Broward Probate Judge Speiser was assigned the case.

One of the judge’s first actions was to freeze all accounts at the urging of Elizabeth Lupe’s close friend Irene Roussos, who feared she may have been taken advantage of and that the estate would be bled dry.

Records show that two days after the accounts were frozen, Bishop hired Miami attorney Richard C. Milstein, who filed a notice that his client was an interested party and claimant to the Lupe estate.

Court-appointed Estate curator Laurence Blair, an attorney who specializes in wills, trusts and estates, and his Deerfield Beach attorney Marc J. Gold took on the case. In early March, Gold researched whether “a person who is licensed to sell securities can be a beneficiary of a client’s account, which he opens up in the client’s name,” according to the court documents. The pair also reviewed documents for Dancing Bear Kennel.

Speiser threw out Bishop’s claim and ordered the money transferred to Blair’s care. The show dogs, Hot Shot, Party Girl, Lulu and Hoorah, were placed in adoptive homes and the $3.2 million divided among Elizabeth Lupe’s cousins.

Charles Bishop's waterfront home in Pompano Beach

Bishop says he did nothing wrong because he never received his client’s inheritance money.

But records show that Merrill Lynch fired him in April 2009 for violating company policies regarding his attempt to inherit assets from the account of a deceased client.
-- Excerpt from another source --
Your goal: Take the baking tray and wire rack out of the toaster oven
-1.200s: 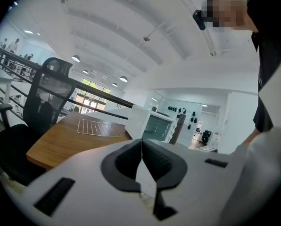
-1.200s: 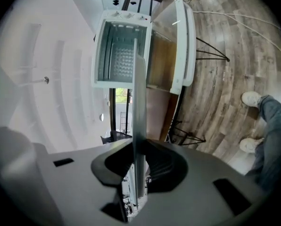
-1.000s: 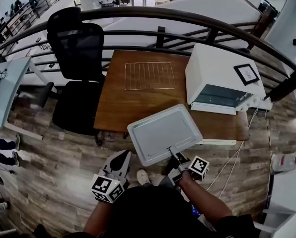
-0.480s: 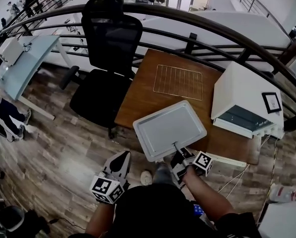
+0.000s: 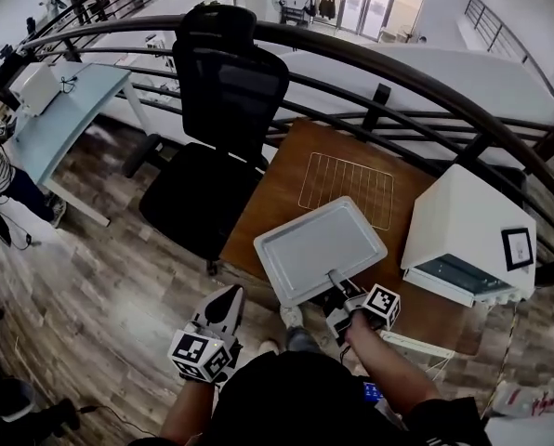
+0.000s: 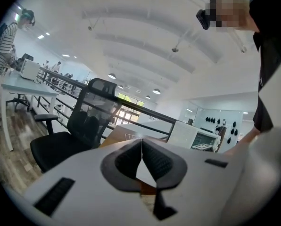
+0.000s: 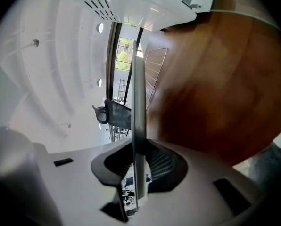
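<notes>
The right gripper's (image 5: 336, 284) fingers (image 7: 161, 166) pinch the near rim of the flat, pale-grey metal baking tray (image 5: 319, 247), which runs edge-on between them in the right gripper view (image 7: 138, 102). The left gripper's (image 5: 227, 301) fingers (image 6: 154, 159) are pressed together on nothing, low at the tray's 8 o'clock.

The tray hangs from that one thin rim, out of the oven and partly past the near edge of the brown wooden table (image 5: 268, 203). Such a narrow bite could let it droop or twist out. Set down where it is, it would likely tip to the floor.

The thin wire rack (image 5: 347, 189) lies flat on the table at 12 o'clock, close enough to be overlapped or knocked. The white box-shaped toaster oven (image 5: 468, 230) stands at 3 o'clock, limiting room there. A black mesh office chair (image 5: 226, 110) sits at 10 o'clock, off the table.
</notes>
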`<state>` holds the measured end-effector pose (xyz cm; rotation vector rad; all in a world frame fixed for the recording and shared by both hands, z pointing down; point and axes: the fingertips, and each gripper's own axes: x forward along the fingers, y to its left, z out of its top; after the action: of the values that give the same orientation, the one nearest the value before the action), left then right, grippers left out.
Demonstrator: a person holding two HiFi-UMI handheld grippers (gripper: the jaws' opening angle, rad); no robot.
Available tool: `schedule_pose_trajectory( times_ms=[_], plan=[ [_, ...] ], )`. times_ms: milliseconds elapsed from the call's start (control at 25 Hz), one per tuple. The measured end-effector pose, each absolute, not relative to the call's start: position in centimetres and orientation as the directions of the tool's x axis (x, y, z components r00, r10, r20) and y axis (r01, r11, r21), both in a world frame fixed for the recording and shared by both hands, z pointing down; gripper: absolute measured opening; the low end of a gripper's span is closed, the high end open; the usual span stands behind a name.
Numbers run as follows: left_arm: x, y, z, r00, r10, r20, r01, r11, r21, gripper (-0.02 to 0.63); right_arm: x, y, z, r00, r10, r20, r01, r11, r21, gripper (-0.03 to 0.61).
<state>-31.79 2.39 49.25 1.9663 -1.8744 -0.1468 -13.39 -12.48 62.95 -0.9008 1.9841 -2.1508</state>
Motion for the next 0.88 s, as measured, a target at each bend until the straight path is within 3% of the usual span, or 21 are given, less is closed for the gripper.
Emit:
schedule_pose_trajectory(
  times_ms=[640,880],
  plan=[
    [-32.8,-5.7,49.7,0.085,-0.966,0.245,-0.937,0.006,0.35,0.012,-15.4,-20.6,65.9,-0.813,-0.339,0.473,-0.445,-0.163,-0.881,0.074],
    [-32.9,-6.4,50.2,0.076,-0.961,0.266,-0.936,0.023,0.351,0.012,-14.5,-22.9,67.8,-0.676,-0.323,0.662,-0.701,0.006,-0.713,0.072]
  ],
)
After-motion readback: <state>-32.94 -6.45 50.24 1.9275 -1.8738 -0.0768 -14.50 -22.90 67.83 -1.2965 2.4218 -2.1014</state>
In January 2011, an arbitrator found Bishop liable for breach contract with the company and ordered him to refund nearly $1 million of his sign-on bonus, plus interest and attorney’s fees.

Bishop filed for bankruptcy a month later and those debts, and others, were discharged in December.

DOGGED BY COMPLAINTS

Bishop has made his living managing client investment accounts.

In all, 11 complaints have been filed against Bishop with FINRA, three of which are still pending.

Currently he is an independent financial contractor at National Asset Management in Boca Raton – a firm not regulated by FINRA. Bishop says he makes $15,000 a month.

Florida’s Office of Financial Regulation investigated Bishop when he applied to be a registered agent with National Asset Management, but approved him on the condition the firm place him under “strict supervision.”

Bishop worked for Morgan Stanley in Fort Lauderdale from 1998 to 2008. While there, he was accused of misrepresentation in a bond purchase. A claimant was awarded $40,000 plus interest.

Bishop then went to work for Merrill Lynch after getting a nearly $1 million sign-on bonus, court records say.

He apparently did well.

According to records filed during a Broward divorce proceeding filed in 2008, Bishop had two kids in private schools, an expensive water-front home in Pompano Beach, two rental properties in Fort Lauderdale, two boats, a condo in Myrtle Beach, South Carolina and was the half-owner of another condo in the Florida Keys. His annual income was upwards of $300,000.

But Judge Alfred J. Horowitz noted that Bishop had improperly bought one of the Fort Lauderdale rental properties with a client, a professional conflict of interest. To hide the conflict, the judge said, Bishop put his wife’s name on the deed.

In another instance, the judge wrote, Bishop “recommended to his clients to buy [Myrtle Beach condos in the same development as his] so that he could get a discount on his unit.”

Bishop, said Horowitz, “is motivated by his self dealing sometimes on the back of his clients.”